Only 0.02% of columns `comments` is null. Let explore null rows for considering delete if needed.

In [27]:
reviews[reviews.comments.isnull()]

`comments` contains experience of user after use room of host. And only 0.02% of `comments` is null, so we can delete it.

In [28]:
reviews = reviews.dropna().reset_index(drop=True)

In [29]:
reviews['date'] = pd.to_datetime(reviews.date)

In [30]:
reviews.groupby("date").date.count().plot(figsize=(10,7))

In [31]:
reviews.date.max()

The reviews date has wide range from 2009 to 2016. Most of comments come from last year. Let take a look into distribution of reviews for room and the time line of review to more information.

In [32]:
room_count = reviews.listing_id.value_counts()

In [33]:
room_count.describe()

In [34]:
plt.figure(figsize=(12,6))
sns.histplot(room_count, bins=40)

* almost of room have 10 reivews
* Some room have a lot of reviews, let take a look into this room to know more.

In [35]:
top10_reviews = reviews.listing_id.value_counts().head(10).index
col,row = 2,5
plt.figure(figsize=(12,7))
for i in range(col*row):
    plt.subplot(row,col,i+1)
    d = reviews[reviews.listing_id == top10_reviews[i]].groupby('date').comments.count()
    sns.lineplot(x=d.index, y=d.values, data=d).set_title(f"Review of id:{top10_reviews[i]} by year")
plt.tight_layout()
plt.show()

In top 10 room has most reviews:
* Comment time range is very long (from 2010)
* Always have comment every year

In [36]:
def tokenize_word(s):
    s = s.lower()
    s = remove_stopwords(s)
    s = strip_punctuation(s)
    return s

### listings.csv

In [37]:
listings.head()

In [38]:
listings["accommodates"].value_counts()

In [39]:
listings.info()

In [40]:
listings.dtypes.value_counts()

In [41]:
col_missing = listings.columns[listings.isnull().sum() > 0]
plt.figure(figsize=(10,10))
listings_null = (listings[col_missing].isnull().sum() / len(listings)).sort_values(ascending=False)
sns.barplot(x=listings_null.values, y=listings_null.index).set_title(
            "% null value in listings.csv")
# plt.xticks(rotation=90)
plt.show()

Some information about listings
* Contains 92 columns
* 30 columns contains numeric type, anothers has string type.
* Some columns has very high percent of null value (i.e: license - 100%, square_feet - 97%)
* Contains a lot of information related to room: host information, house detail, price, review, address, description...

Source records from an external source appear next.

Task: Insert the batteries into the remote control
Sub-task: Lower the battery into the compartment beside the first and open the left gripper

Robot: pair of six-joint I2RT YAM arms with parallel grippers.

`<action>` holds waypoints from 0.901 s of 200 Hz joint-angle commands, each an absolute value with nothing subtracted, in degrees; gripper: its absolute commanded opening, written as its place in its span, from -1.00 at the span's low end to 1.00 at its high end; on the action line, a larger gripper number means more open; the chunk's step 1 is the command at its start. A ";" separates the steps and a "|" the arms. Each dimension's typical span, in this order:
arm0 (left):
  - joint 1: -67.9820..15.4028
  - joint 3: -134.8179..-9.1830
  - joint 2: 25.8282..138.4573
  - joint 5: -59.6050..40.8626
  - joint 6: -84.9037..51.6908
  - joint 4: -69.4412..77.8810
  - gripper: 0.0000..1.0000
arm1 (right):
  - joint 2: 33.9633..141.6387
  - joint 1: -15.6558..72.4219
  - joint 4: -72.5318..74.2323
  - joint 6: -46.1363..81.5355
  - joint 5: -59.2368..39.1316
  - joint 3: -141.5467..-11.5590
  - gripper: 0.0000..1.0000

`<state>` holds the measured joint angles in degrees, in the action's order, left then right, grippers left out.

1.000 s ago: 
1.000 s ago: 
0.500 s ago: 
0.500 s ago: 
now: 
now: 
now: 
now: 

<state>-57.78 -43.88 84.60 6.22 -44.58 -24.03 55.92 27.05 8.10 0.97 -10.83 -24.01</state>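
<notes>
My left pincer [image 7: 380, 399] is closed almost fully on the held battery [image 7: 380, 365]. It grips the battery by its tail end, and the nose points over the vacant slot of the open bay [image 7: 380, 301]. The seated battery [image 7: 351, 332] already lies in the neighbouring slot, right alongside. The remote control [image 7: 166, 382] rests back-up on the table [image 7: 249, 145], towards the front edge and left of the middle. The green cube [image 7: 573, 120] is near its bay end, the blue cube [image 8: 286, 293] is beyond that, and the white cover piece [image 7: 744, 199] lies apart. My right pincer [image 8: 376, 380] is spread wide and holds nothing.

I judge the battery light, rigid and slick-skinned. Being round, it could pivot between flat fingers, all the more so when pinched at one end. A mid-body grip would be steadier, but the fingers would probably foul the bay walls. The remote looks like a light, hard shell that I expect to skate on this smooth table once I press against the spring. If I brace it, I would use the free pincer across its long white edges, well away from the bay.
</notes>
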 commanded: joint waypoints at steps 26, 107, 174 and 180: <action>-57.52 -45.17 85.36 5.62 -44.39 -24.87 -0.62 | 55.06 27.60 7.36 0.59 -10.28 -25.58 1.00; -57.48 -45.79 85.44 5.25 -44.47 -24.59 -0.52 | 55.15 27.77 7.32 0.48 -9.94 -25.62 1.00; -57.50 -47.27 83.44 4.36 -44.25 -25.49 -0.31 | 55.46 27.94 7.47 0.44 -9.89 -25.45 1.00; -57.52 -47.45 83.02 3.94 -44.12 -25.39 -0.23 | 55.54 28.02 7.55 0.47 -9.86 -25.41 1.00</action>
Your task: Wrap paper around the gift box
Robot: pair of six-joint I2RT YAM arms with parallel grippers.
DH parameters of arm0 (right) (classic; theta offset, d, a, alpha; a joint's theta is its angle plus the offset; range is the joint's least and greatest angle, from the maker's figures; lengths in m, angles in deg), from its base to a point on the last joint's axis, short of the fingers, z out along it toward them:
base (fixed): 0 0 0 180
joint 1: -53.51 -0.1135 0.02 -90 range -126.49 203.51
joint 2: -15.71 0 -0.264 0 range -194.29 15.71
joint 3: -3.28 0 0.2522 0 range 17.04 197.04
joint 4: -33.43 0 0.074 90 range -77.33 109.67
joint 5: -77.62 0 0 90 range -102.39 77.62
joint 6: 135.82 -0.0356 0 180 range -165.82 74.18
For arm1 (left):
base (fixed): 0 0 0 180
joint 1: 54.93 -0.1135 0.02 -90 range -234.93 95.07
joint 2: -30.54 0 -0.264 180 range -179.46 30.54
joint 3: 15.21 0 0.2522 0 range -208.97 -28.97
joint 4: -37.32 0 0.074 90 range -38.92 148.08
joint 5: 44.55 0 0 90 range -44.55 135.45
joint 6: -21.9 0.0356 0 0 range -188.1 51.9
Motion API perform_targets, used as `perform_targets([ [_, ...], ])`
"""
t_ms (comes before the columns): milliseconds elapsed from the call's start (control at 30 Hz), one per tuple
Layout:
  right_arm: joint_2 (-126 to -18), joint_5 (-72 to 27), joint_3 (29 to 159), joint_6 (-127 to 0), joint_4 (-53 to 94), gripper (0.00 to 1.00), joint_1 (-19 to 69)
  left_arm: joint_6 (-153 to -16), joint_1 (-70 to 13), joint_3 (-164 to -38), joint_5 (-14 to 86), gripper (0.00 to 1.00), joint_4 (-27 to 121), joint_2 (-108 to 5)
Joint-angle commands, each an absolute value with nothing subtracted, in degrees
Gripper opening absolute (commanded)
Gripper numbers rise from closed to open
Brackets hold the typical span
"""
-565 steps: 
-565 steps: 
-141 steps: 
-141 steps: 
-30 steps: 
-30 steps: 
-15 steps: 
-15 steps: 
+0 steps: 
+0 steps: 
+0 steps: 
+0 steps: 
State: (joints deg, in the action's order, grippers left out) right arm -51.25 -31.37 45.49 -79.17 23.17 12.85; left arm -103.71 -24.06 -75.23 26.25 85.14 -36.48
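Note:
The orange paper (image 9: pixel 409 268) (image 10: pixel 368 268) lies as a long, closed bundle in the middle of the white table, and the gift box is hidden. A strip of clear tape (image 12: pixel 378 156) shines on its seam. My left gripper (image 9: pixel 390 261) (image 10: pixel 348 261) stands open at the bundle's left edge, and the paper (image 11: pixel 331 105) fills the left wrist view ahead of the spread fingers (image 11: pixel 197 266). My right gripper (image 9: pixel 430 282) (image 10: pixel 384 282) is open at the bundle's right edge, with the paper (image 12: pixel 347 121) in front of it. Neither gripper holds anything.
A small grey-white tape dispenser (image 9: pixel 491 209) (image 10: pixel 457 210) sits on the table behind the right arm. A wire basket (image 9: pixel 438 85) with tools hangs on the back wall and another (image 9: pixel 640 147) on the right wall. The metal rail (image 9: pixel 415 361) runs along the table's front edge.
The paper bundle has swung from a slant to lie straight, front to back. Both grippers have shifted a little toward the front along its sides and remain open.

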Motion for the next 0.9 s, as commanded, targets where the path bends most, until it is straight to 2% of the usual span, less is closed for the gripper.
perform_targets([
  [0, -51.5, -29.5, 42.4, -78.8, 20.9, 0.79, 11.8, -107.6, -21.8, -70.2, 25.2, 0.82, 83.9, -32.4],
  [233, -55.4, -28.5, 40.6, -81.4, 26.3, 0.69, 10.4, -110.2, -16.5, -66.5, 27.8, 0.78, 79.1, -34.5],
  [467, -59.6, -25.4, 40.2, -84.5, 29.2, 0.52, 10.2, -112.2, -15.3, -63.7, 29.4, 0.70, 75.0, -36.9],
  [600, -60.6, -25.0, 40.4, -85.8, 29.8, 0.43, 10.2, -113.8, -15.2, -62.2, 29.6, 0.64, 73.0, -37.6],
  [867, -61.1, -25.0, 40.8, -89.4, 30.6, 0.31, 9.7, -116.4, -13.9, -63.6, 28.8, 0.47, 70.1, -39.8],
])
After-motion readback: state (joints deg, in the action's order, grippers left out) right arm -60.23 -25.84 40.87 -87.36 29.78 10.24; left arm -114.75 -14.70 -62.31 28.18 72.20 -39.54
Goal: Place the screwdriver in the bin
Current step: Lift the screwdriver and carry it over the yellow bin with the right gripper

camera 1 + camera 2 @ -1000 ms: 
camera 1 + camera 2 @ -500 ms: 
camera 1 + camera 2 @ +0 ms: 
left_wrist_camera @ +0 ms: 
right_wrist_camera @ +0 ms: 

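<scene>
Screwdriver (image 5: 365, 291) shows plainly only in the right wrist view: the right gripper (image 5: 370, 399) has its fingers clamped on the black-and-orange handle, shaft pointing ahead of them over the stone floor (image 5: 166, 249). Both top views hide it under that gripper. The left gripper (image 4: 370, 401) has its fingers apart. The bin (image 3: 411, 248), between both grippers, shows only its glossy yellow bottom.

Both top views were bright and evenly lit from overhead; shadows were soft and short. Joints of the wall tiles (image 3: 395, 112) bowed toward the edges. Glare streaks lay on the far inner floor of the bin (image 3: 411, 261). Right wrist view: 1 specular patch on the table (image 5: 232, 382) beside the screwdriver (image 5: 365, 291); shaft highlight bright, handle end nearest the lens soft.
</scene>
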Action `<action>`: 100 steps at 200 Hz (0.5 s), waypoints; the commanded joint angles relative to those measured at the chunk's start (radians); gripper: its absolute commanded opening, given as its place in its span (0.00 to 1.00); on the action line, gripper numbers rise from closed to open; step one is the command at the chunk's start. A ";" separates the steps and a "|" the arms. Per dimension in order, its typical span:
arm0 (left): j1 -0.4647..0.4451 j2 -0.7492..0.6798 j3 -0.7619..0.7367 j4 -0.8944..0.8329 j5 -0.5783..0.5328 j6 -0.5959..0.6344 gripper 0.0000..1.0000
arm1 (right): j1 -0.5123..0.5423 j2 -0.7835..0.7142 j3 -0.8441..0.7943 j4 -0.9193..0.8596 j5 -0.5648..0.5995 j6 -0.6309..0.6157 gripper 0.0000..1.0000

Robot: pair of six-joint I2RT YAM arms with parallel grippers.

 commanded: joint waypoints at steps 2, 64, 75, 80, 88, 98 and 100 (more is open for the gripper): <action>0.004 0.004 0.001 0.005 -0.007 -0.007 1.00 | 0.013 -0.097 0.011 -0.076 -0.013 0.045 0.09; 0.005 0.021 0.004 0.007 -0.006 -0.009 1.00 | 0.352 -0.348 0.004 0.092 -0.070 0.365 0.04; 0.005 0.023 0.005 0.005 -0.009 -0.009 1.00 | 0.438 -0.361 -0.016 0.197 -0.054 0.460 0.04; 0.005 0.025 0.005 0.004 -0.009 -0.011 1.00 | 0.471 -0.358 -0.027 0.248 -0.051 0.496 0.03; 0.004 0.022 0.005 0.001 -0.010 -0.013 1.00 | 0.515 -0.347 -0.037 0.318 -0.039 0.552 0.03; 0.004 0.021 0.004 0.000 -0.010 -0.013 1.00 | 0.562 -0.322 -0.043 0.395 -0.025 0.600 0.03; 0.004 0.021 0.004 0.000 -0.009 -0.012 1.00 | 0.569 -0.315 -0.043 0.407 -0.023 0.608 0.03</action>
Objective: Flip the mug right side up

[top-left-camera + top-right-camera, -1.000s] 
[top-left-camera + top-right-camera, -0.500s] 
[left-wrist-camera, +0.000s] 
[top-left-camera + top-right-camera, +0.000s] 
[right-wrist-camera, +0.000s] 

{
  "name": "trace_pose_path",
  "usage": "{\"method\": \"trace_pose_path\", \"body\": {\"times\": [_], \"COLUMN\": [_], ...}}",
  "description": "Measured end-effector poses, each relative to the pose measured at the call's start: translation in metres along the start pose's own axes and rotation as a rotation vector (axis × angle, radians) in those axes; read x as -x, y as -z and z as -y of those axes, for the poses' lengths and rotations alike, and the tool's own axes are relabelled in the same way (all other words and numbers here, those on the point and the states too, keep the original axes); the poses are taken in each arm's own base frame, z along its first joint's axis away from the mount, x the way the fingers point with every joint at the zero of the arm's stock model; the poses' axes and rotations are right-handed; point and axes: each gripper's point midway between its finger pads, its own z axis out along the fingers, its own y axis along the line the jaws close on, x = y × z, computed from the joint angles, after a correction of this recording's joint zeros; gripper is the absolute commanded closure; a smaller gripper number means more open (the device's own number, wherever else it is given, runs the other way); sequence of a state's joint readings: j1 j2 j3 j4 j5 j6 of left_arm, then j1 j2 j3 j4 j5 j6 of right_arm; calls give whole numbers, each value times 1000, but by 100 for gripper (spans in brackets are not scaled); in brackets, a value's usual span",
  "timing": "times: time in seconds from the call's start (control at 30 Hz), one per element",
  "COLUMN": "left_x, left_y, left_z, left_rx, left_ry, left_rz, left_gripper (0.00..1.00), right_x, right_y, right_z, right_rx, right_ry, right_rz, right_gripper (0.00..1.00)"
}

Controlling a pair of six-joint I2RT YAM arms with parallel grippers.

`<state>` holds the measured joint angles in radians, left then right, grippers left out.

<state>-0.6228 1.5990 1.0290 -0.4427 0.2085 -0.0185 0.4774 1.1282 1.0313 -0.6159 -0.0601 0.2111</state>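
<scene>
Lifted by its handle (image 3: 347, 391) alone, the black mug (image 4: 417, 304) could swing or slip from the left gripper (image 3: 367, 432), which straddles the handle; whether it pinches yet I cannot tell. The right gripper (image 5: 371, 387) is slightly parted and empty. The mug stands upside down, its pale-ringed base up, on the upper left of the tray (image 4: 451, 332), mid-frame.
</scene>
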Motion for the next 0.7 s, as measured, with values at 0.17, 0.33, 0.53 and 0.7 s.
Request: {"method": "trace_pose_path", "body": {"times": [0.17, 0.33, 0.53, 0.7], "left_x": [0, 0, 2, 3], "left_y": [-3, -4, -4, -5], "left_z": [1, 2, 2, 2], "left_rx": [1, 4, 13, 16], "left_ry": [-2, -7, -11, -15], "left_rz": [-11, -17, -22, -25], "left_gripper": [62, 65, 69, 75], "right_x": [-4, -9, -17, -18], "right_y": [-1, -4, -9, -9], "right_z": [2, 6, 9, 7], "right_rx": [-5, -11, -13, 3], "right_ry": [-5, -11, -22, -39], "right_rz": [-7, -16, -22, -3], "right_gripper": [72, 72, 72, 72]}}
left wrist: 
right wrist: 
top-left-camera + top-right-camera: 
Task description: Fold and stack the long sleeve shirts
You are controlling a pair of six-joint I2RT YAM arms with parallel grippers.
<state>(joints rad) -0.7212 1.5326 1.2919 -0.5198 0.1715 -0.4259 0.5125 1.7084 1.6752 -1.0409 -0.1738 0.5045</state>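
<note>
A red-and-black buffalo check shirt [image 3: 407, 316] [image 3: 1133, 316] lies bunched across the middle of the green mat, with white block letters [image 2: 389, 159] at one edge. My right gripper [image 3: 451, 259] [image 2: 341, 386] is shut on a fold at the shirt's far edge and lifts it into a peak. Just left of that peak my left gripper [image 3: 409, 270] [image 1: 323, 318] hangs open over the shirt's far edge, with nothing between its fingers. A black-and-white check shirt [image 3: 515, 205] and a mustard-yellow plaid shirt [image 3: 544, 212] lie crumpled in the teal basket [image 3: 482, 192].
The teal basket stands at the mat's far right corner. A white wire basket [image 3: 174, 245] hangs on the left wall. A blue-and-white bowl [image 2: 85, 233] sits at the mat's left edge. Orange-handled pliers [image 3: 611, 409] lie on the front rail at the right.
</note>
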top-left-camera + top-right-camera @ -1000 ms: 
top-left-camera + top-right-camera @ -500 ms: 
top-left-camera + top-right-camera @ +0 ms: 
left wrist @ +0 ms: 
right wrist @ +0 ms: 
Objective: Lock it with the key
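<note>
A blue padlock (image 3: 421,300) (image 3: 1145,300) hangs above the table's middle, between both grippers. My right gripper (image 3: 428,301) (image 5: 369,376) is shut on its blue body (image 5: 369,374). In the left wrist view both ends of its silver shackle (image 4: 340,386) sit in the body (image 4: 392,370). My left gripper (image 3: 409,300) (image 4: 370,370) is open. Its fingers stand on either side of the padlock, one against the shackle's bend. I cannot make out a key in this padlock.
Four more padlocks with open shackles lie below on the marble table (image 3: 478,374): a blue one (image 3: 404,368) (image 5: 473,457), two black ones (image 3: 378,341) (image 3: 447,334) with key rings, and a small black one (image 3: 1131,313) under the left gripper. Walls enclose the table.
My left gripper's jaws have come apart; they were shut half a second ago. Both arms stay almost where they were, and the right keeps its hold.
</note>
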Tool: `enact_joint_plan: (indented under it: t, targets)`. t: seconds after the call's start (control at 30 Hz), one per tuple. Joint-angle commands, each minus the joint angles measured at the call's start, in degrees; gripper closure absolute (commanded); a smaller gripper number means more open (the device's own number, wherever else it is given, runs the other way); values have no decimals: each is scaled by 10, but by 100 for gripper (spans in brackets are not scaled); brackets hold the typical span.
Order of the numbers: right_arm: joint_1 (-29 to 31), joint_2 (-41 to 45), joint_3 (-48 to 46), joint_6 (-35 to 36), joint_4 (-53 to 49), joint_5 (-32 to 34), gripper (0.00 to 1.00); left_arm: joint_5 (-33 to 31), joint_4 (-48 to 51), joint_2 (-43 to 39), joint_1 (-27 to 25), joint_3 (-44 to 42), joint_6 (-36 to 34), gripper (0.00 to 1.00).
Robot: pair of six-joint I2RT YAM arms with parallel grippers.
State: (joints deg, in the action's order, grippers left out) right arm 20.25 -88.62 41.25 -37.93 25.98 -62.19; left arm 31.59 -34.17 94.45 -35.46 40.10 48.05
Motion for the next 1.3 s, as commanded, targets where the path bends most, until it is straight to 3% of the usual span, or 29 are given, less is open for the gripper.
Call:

As we can see that, listings.csv is a *metadata* of house in Airbnb. It contains very detail information about house like: address, host, price, etc.

In the next section, let explore some information about house in metadata and build a model for predict house price by using this information

In [42]:
listings.review_scores_rating.describe()

Almost users review and rate very high scores on Airbnb. This means, their has a good experience with home at Airbnb.

In [43]:
listings['price'] = listings.price.apply(price_to_float)

In [44]:
listings.price.plot(kind='box')

About house price in Airbnb:

* Almost of price is under 200 dollar.
* Some of price is higher and highest price reach 1000$ - this is a very very expensive price

In [45]:
negative_id = listings[listings.review_scores_value < 6].id
neg_review = reviews[reviews.listing_id.isin(negative_id)]
neg_review.comments

In [63]:
neg_text = neg_review.comments.apply(tokenize_word).tolist()
# text = [tokenize_word(x) for x in text]
neg_wordcloud = WordCloud().generate(" ".join([x for x in neg_text]))
plt.figure(figsize=(13,8))
plt.imshow(neg_wordcloud, interpolation='bilinear')
plt.axis("off")

Almost of users give low scores complain about services not reaching their expectations. Some of them are automation reviews. The reason for giving a low score can be the price too expensive, hosts canceled the reservation, information not detailed or extra fee.

In [64]:
top_50 = reviews.listing_id.value_counts().head(100).index
text = reviews[reviews.listing_id.isin(top_50)].comments.apply(tokenize_word).tolist()
# text = [tokenize_word(x) for x in text]
wordcloud = WordCloud().generate(" ".join([x for x in text]))

In [65]:
plt.figure(figsize=(13,8))
plt.imshow(wordcloud, interpolation='bilinear')
plt.axis("off")

Easy to see that, location and type of room are the most important factors that impact to user's experience. besides that, beautiful views, friendly host and clean house is also important to user's experience.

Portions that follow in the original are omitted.